I really want to help him, I do, but all it seems that I can do is reveal the truth.

He sits on the couch with his feet on the coffee table and remote on his pot belly watching the daily news. Unaware of anything going on around him, his wife comes home from work wondering what they are going to eat for dinner while his children are outside playing with their friends. His wife tries to ask him how his day went, but he always mouthed her same thing, that it was “a good day”. He doesn’t bother asking her how her day went, so she retreats into the kitchen to prepare dinner. When he is done watching the daily news he takes a bathroom break so he won’t have to during his viewing of nightly news and sitcoms but the remote stopped working so he irritably left the room in search of batteries.

I really want to help him, I do, but all it seems that I can do is reveal the truth.

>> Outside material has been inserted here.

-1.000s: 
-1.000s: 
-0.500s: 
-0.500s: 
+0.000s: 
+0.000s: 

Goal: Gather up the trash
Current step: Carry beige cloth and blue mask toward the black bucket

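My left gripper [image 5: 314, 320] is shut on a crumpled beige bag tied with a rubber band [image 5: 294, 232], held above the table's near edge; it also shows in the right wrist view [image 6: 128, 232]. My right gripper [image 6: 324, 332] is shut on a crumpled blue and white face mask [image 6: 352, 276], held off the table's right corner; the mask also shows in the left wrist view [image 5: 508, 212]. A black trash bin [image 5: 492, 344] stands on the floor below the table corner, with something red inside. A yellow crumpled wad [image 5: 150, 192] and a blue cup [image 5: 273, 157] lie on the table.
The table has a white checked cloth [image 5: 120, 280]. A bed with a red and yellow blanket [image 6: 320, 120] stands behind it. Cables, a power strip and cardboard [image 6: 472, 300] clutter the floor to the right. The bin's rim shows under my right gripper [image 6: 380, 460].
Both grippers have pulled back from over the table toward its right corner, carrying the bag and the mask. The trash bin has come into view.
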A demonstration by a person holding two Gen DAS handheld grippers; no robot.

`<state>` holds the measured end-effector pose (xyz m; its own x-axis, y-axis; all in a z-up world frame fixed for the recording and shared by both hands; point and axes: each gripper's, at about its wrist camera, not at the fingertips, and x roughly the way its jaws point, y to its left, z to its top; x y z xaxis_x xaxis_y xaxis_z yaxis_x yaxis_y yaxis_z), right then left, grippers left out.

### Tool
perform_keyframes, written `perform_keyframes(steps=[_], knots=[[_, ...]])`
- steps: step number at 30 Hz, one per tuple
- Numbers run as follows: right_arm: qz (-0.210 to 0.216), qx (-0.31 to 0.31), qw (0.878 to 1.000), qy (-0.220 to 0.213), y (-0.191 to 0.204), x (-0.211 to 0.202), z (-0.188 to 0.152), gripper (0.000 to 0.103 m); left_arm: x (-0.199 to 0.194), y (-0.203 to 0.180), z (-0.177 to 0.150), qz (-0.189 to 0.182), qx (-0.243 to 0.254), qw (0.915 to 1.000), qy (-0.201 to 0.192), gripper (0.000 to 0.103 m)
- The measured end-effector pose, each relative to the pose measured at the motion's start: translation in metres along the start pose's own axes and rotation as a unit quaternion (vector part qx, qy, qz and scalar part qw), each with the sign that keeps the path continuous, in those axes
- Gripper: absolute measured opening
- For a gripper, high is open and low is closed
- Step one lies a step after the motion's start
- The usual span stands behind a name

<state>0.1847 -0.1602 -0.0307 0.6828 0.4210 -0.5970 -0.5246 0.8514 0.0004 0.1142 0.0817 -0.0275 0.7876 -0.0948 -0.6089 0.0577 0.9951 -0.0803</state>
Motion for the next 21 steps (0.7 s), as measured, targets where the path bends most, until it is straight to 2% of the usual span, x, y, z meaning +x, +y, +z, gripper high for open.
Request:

I see the clock in my reflection and it is almost dinnertime now. Any moment the kids will come through the front door I stand next to and disrupt the apathy of the house. As anticipated, I see the doorknob turn and the door violently opens, barely missing my face but hits the wall next to me leaving a dent in the process. The four children pry me open and throw their backpacks in me, a place where they don’t belong, a slam me close. I read his lip as he tells the kids to stop shutting the closet so hard. One of them kicks me repeatedly to spite their father and he finally gets up from the couch. His grabs the child by the leg and hangs him upside down while the others start to kick me, thinking this is a game.

I really want to help him, I do, but all it seems that I can do is reveal the truth.

My hinges and nails begin to loosen. Gravity is not my friend right now. I’m getting bruises and scars on my wooden skin. My head violently hits my body again and again and each time I feel looser. Slowly I slide forward, desperately trying to hold onto my flesh but I was never blessed with hands. My face cracks and detaches, my vision is becoming distorted and blurry, and finally my spine fractures and fails. Decapitated, my face lays shattered, resting on cold tile. From one view, I see the kids’ menacing laughter, in another, the man’s heated eyes and another, the woman’s distress. Finding me no longer useful, she sweeps me up and places me in a dark place with smelly, dirty things, never to see the light again.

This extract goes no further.